## Instructions to follow
Once you reach the end of the data, transcribe all of it exactly.

## Given material
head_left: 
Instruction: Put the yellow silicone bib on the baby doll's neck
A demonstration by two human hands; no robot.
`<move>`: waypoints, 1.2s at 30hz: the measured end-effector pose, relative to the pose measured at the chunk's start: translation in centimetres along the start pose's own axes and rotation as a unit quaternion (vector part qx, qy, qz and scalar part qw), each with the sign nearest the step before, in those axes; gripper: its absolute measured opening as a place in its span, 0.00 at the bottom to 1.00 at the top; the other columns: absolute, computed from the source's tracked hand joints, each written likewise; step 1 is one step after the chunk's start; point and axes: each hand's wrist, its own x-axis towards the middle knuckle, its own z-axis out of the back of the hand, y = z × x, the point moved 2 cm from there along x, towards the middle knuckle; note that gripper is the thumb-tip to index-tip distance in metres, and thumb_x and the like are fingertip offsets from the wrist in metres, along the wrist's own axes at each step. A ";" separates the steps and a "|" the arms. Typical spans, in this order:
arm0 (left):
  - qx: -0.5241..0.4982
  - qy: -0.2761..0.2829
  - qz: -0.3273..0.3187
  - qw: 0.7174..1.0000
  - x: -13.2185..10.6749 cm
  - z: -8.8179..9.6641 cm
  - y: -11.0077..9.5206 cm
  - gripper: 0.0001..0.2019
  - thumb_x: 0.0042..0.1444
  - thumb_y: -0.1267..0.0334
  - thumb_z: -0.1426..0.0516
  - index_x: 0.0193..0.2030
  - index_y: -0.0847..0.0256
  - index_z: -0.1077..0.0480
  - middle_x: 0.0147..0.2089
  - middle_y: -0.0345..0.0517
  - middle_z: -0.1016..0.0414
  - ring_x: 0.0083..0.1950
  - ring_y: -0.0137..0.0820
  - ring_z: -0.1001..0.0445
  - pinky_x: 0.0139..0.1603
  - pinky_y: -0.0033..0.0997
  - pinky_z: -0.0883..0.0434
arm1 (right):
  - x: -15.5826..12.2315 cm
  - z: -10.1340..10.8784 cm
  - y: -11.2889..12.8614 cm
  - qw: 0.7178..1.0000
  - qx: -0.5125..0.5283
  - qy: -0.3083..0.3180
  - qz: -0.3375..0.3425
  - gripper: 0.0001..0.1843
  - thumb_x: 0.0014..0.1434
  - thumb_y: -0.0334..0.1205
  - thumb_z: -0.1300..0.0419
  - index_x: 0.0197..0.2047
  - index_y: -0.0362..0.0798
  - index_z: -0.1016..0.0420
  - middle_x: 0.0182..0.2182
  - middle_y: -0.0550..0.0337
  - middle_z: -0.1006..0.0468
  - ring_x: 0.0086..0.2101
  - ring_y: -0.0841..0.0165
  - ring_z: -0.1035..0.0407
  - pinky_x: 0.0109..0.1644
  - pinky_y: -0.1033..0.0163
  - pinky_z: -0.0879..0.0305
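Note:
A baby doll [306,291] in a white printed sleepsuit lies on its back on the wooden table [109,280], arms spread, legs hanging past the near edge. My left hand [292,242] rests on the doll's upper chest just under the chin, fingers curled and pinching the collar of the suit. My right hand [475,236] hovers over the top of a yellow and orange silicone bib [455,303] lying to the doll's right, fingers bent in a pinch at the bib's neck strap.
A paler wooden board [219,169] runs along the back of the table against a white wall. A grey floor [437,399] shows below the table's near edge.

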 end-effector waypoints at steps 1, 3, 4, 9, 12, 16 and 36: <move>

## Expected output
head_left: 
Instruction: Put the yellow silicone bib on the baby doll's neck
A demonstration by two human hands; no robot.
`<move>`: waypoints, 1.2s at 30hz: the measured end-effector pose, relative to the pose measured at the chunk's start: translation in centimetres along the start pose's own axes and rotation as a unit quaternion (vector part qx, qy, qz and scalar part qw), each with the sign nearest the step before, in those axes; gripper: its absolute measured opening as a place in its span, 0.00 at the bottom to 1.00 at the top; the other columns: absolute, computed from the source's tracked hand joints, each written likewise; step 1 is one step after the chunk's start; point and axes: each hand's wrist, its own x-axis towards the middle knuckle, its own z-axis out of the back of the hand, y = z × x, the point moved 2 cm from there along x, towards the middle knuckle; note that gripper is the thumb-tip to index-tip distance in metres, and thumb_x and the like are fingertip offsets from the wrist in metres, along the wrist's own axes at each step. A ";" separates the steps and a "|" the arms. Typical spans, in this order:
arm0 (left):
  - qx: -0.5241..0.4982
  - qy: -0.2761..0.2829
  - qz: -0.3273..0.3187
  - qw: 0.7174..1.0000
  - x: -13.2185..10.6749 cm
  - z: -8.8179..9.6641 cm
  - y: -11.0077..9.5206 cm
  - gripper: 0.0001..0.2019
  - thumb_x: 0.0042..0.1444
  - thumb_y: -0.1267..0.0334
  - thumb_z: -0.1426..0.0516
  - index_x: 0.0193..0.2030
  - index_y: -0.0847..0.0256
  - index_z: -0.1077..0.0480
  - middle_x: 0.0147..0.2089
  - middle_y: -0.0345..0.0517
  - middle_z: -0.1016..0.0414
  - ring_x: 0.0083..0.1950
  - ring_y: -0.0137..0.0820
  - ring_z: -0.1001..0.0445
  - pinky_x: 0.0139..0.1603
  - pinky_y: -0.0033..0.0997
  - pinky_z: -0.0883..0.0434
arm1 (right):
  - x: -15.5826..12.2315 cm
  - z: -10.1340..10.8784 cm
  - y: -11.2889..12.8614 cm
  - qw: 0.7178..1.0000
  - qx: -0.5125..0.5283
  - qy: -0.3083..0.3180
  - qz: -0.3375..0.3425
  - gripper: 0.0001..0.1843
  - thumb_x: 0.0014..0.1434
  - thumb_y: -0.0334..0.1205
  - thumb_z: -0.1300..0.0419
  - index_x: 0.0197..0.2047
  - index_y: -0.0362..0.0798
  - index_z: -0.1016..0.0420
  - middle_x: 0.0182..0.2182
  - middle_y: -0.0550..0.0337
  - middle_z: -0.1006..0.0468
  - ring_x: 0.0086..0.2101
  - ring_y: -0.0841..0.0165
  - ring_z: -0.1035..0.0407
  - pinky_x: 0.0109..0.1644
  - pinky_y: -0.1033..0.0163
  - pinky_z: -0.0879..0.0305
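Note:
A baby doll [306,291] in a white printed sleepsuit lies on its back on the wooden table [109,280], arms spread, legs hanging past the near edge. My left hand [292,242] rests on the doll's upper chest just under the chin, fingers curled and pinching the collar of the suit. My right hand [475,236] hovers over the top of a yellow and orange silicone bib [455,303] lying to the doll's right, fingers bent in a pinch at the bib's neck strap.
A paler wooden board [219,169] runs along the back of the table against a white wall. A grey floor [437,399] shows below the table's near edge.
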
 end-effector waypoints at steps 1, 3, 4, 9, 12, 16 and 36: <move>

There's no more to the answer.